### Problem description
Reproduce the material that follows exactly, with no line left out.

——————

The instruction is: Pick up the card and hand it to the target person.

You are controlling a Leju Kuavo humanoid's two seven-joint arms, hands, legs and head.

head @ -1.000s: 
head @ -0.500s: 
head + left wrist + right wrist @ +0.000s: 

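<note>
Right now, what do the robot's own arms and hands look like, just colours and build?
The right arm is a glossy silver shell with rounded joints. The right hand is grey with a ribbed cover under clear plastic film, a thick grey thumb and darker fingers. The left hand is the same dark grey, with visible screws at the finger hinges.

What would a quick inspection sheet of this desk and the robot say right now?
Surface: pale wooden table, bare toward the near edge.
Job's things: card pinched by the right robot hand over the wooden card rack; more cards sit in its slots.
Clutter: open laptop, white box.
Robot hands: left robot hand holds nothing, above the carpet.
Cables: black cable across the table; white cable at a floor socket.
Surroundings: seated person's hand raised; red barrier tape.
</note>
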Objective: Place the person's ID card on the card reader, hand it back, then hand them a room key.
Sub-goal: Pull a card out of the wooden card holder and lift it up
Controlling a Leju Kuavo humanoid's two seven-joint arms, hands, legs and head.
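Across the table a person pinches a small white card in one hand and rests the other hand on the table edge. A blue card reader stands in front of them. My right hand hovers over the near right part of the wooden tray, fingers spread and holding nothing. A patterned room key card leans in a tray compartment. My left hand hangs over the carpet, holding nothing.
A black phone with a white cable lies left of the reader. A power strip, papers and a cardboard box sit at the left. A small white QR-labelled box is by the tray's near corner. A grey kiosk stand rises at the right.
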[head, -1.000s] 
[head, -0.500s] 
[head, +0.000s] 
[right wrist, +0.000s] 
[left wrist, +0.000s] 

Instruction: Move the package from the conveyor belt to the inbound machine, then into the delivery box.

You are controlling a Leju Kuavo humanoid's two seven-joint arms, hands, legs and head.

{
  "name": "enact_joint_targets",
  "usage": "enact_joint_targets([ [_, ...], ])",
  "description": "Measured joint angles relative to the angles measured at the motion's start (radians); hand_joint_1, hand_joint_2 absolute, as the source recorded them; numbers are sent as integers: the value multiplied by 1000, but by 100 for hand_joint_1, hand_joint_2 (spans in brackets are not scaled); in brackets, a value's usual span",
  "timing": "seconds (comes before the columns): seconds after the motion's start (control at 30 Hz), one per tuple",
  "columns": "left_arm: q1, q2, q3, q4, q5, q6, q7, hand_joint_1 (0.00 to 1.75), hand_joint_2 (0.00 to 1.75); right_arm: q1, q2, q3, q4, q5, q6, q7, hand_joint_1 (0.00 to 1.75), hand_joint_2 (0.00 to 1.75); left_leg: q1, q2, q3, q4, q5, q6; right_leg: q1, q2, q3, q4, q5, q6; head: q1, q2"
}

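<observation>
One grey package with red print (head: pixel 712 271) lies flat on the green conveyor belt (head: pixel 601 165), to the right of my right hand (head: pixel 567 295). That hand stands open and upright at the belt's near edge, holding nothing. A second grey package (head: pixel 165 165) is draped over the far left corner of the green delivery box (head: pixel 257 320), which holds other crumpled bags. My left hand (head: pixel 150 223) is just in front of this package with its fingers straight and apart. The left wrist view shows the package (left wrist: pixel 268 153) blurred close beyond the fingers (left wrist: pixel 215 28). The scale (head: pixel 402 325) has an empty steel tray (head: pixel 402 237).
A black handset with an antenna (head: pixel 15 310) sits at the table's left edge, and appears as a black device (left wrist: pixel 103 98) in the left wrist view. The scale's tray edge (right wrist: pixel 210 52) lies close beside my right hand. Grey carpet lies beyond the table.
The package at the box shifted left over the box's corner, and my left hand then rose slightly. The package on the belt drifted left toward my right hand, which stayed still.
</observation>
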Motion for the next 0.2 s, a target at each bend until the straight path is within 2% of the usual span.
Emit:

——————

### Response to the task
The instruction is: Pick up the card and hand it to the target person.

You are controlling a Leju Kuavo humanoid's two seven-joint arms, hands, legs and head.

head @ -1.000s: 
head @ -0.500s: 
head + left wrist + right wrist @ +0.000s: 

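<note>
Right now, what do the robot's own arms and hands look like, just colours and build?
The right arm is a glossy silver shell with rounded joints. The right hand is grey with a ribbed cover under clear plastic film, a thick grey thumb and darker fingers. The left hand is the same dark grey, with visible screws at the finger hinges.

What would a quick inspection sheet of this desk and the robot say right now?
Surface: pale wooden table, bare toward the near edge.
Job's things: card pinched by the right robot hand over the wooden card rack; more cards sit in its slots.
Clutter: open laptop, white box.
Robot hands: left robot hand holds nothing, above the carpet.
Cables: black cable across the table; white cable at a floor socket.
Surroundings: seated person's hand raised; red barrier tape.
</note>
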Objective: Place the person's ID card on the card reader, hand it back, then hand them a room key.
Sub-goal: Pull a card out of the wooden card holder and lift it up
Controlling a Leju Kuavo humanoid's two seven-joint arms, hands, legs and head.
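Across the table a person pinches a small white card in one hand and rests the other hand on the table edge. A blue card reader stands in front of them. My right hand hovers over the near right part of the wooden tray, fingers spread and holding nothing. A patterned room key card leans in a tray compartment. My left hand hangs over the carpet, holding nothing.
A black phone with a white cable lies left of the reader. A power strip, papers and a cardboard box sit at the left. A small white QR-labelled box is by the tray's near corner. A grey kiosk stand rises at the right.
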[head, -1.000s] 
[head, -0.500s] 
[head, +0.000s] 
[right wrist, +0.000s] 
[left wrist, +0.000s] 

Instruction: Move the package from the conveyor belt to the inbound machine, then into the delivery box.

You are controlling a Leju Kuavo humanoid's two seven-joint arms, hands, legs and head.

{
  "name": "enact_joint_targets",
  "usage": "enact_joint_targets([ [_, ...], ])",
  "description": "Measured joint angles relative to the angles measured at the motion's start (radians); hand_joint_1, hand_joint_2 absolute, as the source recorded them; numbers are sent as integers: the value multiplied by 1000, but by 100 for hand_joint_1, hand_joint_2 (spans in brackets are not scaled); in brackets, a value's usual span",
  "timing": "seconds (comes before the columns): seconds after the motion's start (control at 30 Hz), one per tuple",
  "columns": "left_arm: q1, q2, q3, q4, q5, q6, q7, hand_joint_1 (0.00 to 1.75), hand_joint_2 (0.00 to 1.75); right_arm: q1, q2, q3, q4, q5, q6, q7, hand_joint_1 (0.00 to 1.75), hand_joint_2 (0.00 to 1.75); left_leg: q1, q2, q3, q4, q5, q6; right_leg: q1, q2, q3, q4, q5, q6; head: q1, q2"
}

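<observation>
One grey package with red print (head: pixel 712 271) lies flat on the green conveyor belt (head: pixel 601 165), to the right of my right hand (head: pixel 567 295). That hand stands open and upright at the belt's near edge, holding nothing. A second grey package (head: pixel 165 165) is draped over the far left corner of the green delivery box (head: pixel 257 320), which holds other crumpled bags. My left hand (head: pixel 150 223) is just in front of this package with its fingers straight and apart. The left wrist view shows the package (left wrist: pixel 268 153) blurred close beyond the fingers (left wrist: pixel 215 28). The scale (head: pixel 402 325) has an empty steel tray (head: pixel 402 237).
A black handset with an antenna (head: pixel 15 310) sits at the table's left edge, and appears as a black device (left wrist: pixel 103 98) in the left wrist view. The scale's tray edge (right wrist: pixel 210 52) lies close beside my right hand. Grey carpet lies beyond the table.
The package at the box shifted left over the box's corner, and my left hand then rose slightly. The package on the belt drifted left toward my right hand, which stayed still.
</observation>
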Motion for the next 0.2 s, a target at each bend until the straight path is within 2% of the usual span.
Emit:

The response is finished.